You should write a book about your mother and yourself. You are an extraordinary woman, and I can see where you got it from!

Happy Birthday Dina!

Vikki North said...

Happy Birthday Dina. You and I were born under the same moon. My birthday is tomorrow.

I think it’s so endearing that your thoughts are with your Mother today. She was obviously extraordinary and brought forth an extraordinary daughter as her very best legacy.

I actually wrote my life journal, loaded with pictures, about 4 years ago. (One of the first things I did when I retired) It took me almost 9 months to say it was done. I put it on CD as well as printed it out. It feels good. It’s strangely cathartic. As I wrote, I laughed and cried and remembered things I hadn’t thought about in years.

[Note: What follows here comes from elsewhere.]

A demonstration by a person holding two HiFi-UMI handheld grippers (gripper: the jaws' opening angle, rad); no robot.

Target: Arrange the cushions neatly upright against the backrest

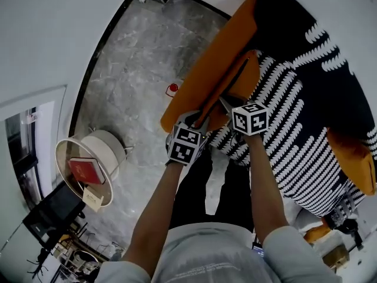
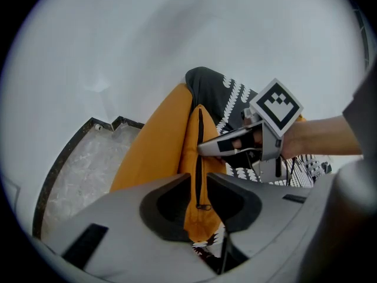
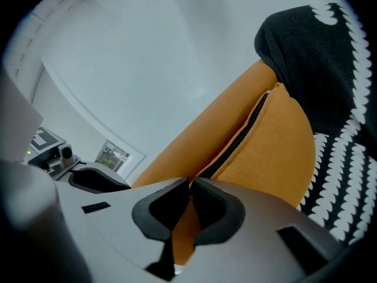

Have a great day sweet girl.

Vikki

Anonymous said...

Thank all of you for your wishes! My 'present' from all of you are these wonderful comments.

Marty, I'm your sidekick, girlfriend and I will dig up "Mama and the Sears Man" and put it up!

Heather Marie, Seeing those bedroom eyes appear right here reminds me of looking at them across your kitchen table and us sharing our histories. I love you, too!

Pam Biscuit, Now see. I think YOU are extraordinary by being able to use both that left scientific brain in research and the beauteous right brain as you turn simple strings into creative art both humorous and lovely.

And Vikki. I would love to see that CD! What a tale you would have with your enormously sucessful and eventful life! I will be wishing you warm, fat and juicy blessings on YOUR day tomorrow!

Thank you all for the wonderful thoughts. You've made my heart swell today!

Cousin Deb said...

You, dear cousin, are forever making me cry. I remember your mother ~ my Aunt Lonnie ~ as a very, very, very strong woman. I remember her killing palmetto bugs with her bare feet. And I remember her getting mad at your father ~ my Uncle John ~ every time he'd play "Ruby, don't take your love to town" on his guitar. I always thought "lioness" when thinking of your mom... possessive and protective of hearth & home. I love the picture of you in cap and gown, too. The one I have of you is with blue cape and white trim. So beautiful. . .

Anonymous said...

Dina, my twanga friend, here I sit almost in August just catching up on your blog between vacation, rehearsals and life. I love the picture of you-it is SO you-determined, a force to be reckoned with, resourceful and one to take names and kick ass. I am grateful to the day that you were born-so glad to know you. In the words of one of my current favorite broadway songs(from Wicked) "Because I knew you, I have been changed for good..."Thank you for all of the love, laughs, advice, encouragement and costumes. In this world, you are one of the few people who really gets me-and that means a lot. I love you! Cinzia/Twanagalicious

Anonymous said...

Deb,
Wasn't she just industrial strength?? And I remember her throwing dishtowels at daddy when he played, "Ruby" with that devilish look on his face.

You have my 'chitlin' grinning' photo then! If I had any more teeth and grin wrinkles in that one, it would have been wall-to-wall pearlies!

Love,
D

Anonymous said...

Cinzia,
Sentiments shared, my good friend! We have weathered the past few decades and all the men in camo that have come and gone in them!

More to come because we've just been seeing the previews!